_extracting-data-tables

Extracting data tables from query results

VAMDC nodes return data in XSAMS format, which is rich in metadata and good for self-describing results. For onward processing, extracting some of the XSAMS content in a table is more useful, and there are several ways to do this.

Task 1: capture a line list using the general XSAMS-viewer

Using the web portal, query for a spectral range (delimited in wavelength, frequency, etc.). Choose a node that gave some results and display them in the XSAMS tabulator. Save the line list as a .csv file and open it in your favourite spreadsheet.

Relevant sections of user guide: http://voparis-twiki.obspm.fr/twiki/bin/view/VAMDC/PortalUserGuide#Query, http://voparis-twiki.obspm.fr/twiki/bin/view/VAMDC/PortalUserGuide#Query_Results http://voparis-twiki.obspm.fr/twiki/bin/view/VAMDC/PortalUserGuide#XSAMS_Processors

Expected results: for a wavelength region from 5005 to 5010 Angstrom, the VALD results look like this in the viewer:

line list from Topbase results, HTML presentation.

The convert-to-CSV button on that page turns them into this:

line list from Topbase results, CSV.

This page in the browser can be saved to local disc (give it a name ending in .csv to improve the chance of local tools recognising the type of data) and opened in a spreadsheet:

line list from Topbase results, in a spreadsheet.

Note that the column names are preserved when the data are saved as .csv.
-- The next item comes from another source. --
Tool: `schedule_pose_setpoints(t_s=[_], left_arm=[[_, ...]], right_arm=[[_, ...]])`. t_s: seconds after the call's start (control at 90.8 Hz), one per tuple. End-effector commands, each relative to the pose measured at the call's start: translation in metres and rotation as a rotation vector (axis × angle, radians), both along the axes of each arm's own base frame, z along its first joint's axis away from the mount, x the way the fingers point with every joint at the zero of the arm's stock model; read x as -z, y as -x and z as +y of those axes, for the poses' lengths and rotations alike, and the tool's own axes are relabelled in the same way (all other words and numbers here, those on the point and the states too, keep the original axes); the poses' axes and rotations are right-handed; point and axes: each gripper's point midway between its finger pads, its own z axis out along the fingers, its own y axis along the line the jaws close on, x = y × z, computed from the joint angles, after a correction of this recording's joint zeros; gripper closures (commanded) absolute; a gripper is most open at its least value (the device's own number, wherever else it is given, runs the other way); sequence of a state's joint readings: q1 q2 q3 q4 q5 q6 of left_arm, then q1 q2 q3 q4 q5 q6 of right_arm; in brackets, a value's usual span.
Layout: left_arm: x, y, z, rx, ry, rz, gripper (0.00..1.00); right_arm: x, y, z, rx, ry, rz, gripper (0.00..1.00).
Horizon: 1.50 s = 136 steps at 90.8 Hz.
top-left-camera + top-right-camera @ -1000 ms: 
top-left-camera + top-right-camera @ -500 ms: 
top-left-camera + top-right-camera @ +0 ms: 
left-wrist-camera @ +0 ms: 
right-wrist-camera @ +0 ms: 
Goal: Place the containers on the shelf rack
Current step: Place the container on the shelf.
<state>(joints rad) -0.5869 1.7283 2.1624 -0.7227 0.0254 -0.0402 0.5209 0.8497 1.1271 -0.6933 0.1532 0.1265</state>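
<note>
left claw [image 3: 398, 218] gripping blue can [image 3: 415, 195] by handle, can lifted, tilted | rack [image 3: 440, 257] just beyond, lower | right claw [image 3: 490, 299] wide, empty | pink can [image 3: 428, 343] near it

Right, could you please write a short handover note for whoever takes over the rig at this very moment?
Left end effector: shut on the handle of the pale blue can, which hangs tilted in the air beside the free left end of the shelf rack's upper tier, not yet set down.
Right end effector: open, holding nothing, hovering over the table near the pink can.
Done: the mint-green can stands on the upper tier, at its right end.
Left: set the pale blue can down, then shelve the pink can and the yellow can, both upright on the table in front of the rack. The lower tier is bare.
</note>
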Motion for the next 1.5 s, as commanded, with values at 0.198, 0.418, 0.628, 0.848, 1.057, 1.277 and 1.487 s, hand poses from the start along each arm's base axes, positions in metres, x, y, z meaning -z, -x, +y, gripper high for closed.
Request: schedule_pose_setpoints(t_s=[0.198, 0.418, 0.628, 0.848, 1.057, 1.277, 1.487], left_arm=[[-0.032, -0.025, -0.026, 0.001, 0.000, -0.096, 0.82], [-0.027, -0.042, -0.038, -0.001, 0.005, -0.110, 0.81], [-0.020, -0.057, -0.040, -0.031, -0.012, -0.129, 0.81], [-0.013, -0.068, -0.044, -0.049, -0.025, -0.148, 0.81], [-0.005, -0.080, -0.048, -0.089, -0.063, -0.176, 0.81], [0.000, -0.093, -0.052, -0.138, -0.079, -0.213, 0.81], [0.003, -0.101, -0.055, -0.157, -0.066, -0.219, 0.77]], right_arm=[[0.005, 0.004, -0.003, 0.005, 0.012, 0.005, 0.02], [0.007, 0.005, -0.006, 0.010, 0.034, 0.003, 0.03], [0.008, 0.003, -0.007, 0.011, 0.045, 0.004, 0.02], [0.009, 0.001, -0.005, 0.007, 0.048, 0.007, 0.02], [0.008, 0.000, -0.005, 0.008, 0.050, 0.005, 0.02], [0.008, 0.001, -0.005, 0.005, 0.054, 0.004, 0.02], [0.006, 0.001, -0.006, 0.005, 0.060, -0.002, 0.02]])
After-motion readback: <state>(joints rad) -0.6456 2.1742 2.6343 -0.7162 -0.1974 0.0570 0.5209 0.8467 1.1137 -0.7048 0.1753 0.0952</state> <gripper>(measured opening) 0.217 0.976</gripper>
The columns are formatted as in the viewer application that wrote the file. This is useful if you want an exact copy of what you viewed, but not ideal if you want to apply formulae to the values; the supporting text gets in the way. All tables available in this viewer, covering most of XSAMS, can be saved in this way.

Task 2: capture a line list using the dedicated viewer for atomic spectroscopy

Using the web portal query for a range of wavelength, as in task 1. Choose from the results page one of the atomic-spectroscopy database (not molecular spectroscopy as the tool demonstrated in this task doesn’t handle molecular data). Display and capture the line list as in task 1, but this time use the special processor for atomic data.
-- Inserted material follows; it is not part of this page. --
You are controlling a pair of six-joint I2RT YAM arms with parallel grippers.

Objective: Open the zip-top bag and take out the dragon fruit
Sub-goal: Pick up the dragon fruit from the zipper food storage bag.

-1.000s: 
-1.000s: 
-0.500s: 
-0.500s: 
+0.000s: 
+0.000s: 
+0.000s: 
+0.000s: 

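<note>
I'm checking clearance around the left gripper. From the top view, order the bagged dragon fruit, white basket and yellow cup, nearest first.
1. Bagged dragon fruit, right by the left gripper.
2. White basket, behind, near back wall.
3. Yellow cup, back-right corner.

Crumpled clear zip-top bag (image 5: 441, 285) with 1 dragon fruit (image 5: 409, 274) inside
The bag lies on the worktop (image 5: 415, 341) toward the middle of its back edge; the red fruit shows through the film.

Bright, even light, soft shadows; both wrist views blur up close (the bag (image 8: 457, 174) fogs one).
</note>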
Expected results: for the query described in task 1, the display now looks like this:

line list from Topbase results, HTML presentation.

(note that each datum is in a separate column), and after conversion to .csv, like this:

line list from Topbase results, CSV.

This latter view is actually the CSV contents displayed inside a web-page (note that the buttons at the top remain), so saving it directly doesn’t give a proper .csv file. One can either copy and paste the CSV part into an empty text file, or save the web page and prune off the HTML wrapping the CSV. This allow the data to be loaded into a proper spreadsheet with sensible columns:

line list from Topbase results, in spreadsheet.

The last functionnality provided by the page is the possibility to send data from this html table to another application thanks to the Simple Application Message Protocol (Samp)

This protocol from the International Virtual Observatory Alliance allows direct data exchange between applications without saving and reloading data. In our case the data exchange is done thanks to a file format called VOTable (data contained in the html table are converted to a VOTable and sent to another application).

To illustrate the process, we will send data to an application called Topcat. If it is already available on your computer, simply launch it. If it is not the case, you can get it from here

At startup, Topcat automatically launches a Samp Hub that will listen to messages from other applications.

Choose all lines related to Ar 3 ion. Then click on the “Send with samp” button on the page.

line list from Topbase results, HTML presentation.

A warning message will appear, you can click “Yes” (or “Oui” on this window in French :) ).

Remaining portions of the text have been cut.